Longtemps perçues comme un simple enjeu économique, ces infrastructures énergétiques prennent une dimension géopolitique nouvelle dans un contexte de tensions en Méditerranée et en Afrique du Nord. Une interruption volontaire des flux de gaz ou d’électricité entre les deux pays aurait des répercussions majeures, tant sur le plan économique que diplomatique.

Cette interdépendance crée une vulnérabilité structurelle, offrant à l’Espagne un levier d’influence potentiel. Jusqu’à présent, le rapport de force semblait souvent favorable au Maroc, notamment sur les questions migratoires, sécuritaires ou territoriales. Pourtant, l’énergie introduit une dimension supplémentaire, où Madrid dispose également de cartes maîtresses.

Le Maroc déploie des efforts considérables pour réduire sa dépendance énergétique. Les projets de Nador West Med et du gazoduc Nigeria-Maroc en sont la preuve. Cependant, ces alternatives ne seront pas opérationnelles avant plusieurs années. En attendant, l’Espagne reste le principal point d’entrée du gaz marocain et la passerelle reliant le réseau électrique du royaume au système européen.

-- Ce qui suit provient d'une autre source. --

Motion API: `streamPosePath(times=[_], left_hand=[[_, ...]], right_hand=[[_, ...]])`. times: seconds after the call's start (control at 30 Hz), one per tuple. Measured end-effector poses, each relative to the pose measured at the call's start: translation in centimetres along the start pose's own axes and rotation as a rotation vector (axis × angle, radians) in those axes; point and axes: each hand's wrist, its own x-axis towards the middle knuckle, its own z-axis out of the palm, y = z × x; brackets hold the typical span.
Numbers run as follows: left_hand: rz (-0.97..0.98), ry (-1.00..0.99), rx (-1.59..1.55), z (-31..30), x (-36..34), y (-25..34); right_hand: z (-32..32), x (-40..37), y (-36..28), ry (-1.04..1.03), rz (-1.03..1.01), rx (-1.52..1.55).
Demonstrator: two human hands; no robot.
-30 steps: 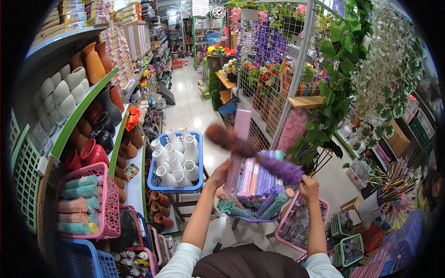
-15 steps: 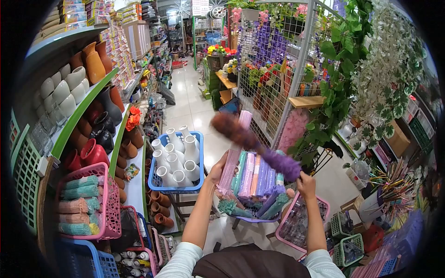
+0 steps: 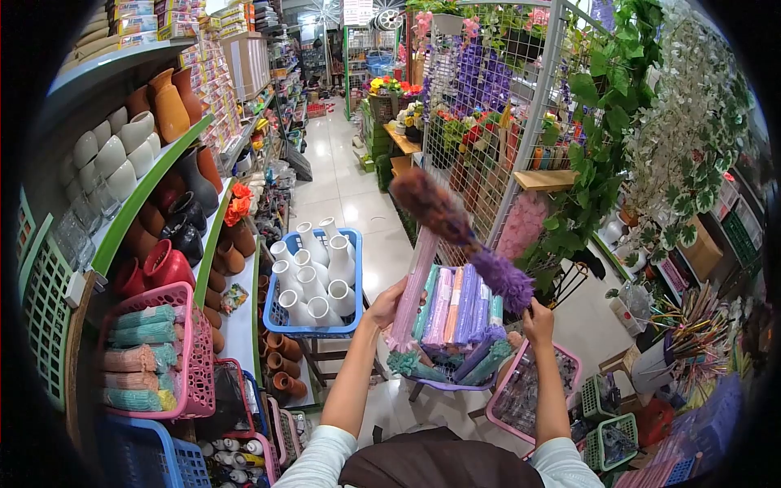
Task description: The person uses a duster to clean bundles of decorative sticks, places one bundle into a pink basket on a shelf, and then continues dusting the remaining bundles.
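Observation:
My right hand [image 3: 538, 323] is closed around the lower end of a fluffy duster [image 3: 503, 276], purple near the hand and brown at the far end. The duster slants up and left over a purple basket [image 3: 451, 385], its brown end blurred. My left hand [image 3: 387, 304] is wrapped round the side of a long pink plastic-wrapped bundle [image 3: 412, 297], which stands tilted at the basket's left side. Beside it in the basket lie several wrapped bundles [image 3: 458, 305] in green, peach and purple. Fringed teal ends [image 3: 403, 363] stick out at the front.
Left of the basket, a blue basket [image 3: 313, 331] of white vases rests on a stool. A pink basket [image 3: 496, 413] of clear-wrapped items stands to the right. Shelves [image 3: 154, 175] of pots line the left, and a wire rack [image 3: 488, 106] with artificial flowers rises ahead.
The duster has shifted slightly right and down at its brown end, still in my right hand. My left hand keeps its place on the pink bundle. The view has shifted a little.

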Motion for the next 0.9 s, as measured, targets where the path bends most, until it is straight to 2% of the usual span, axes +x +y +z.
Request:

Dans un contexte marqué par les tensions autour de Ceuta et Melilla et par la compétition géopolitique en Méditerranée occidentale, cette réalité énergétique pourrait devenir un facteur déterminant dans les relations bilatérales. Le Maroc dispose de nombreux atouts face à l’Espagne, mais l’inverse est tout aussi vrai. Et sur le plan énergétique, la dépendance de Rabat envers les infrastructures espagnoles constitue l’un des contrepoids les plus discrets, mais aussi les plus significatifs, de cette relation complexe.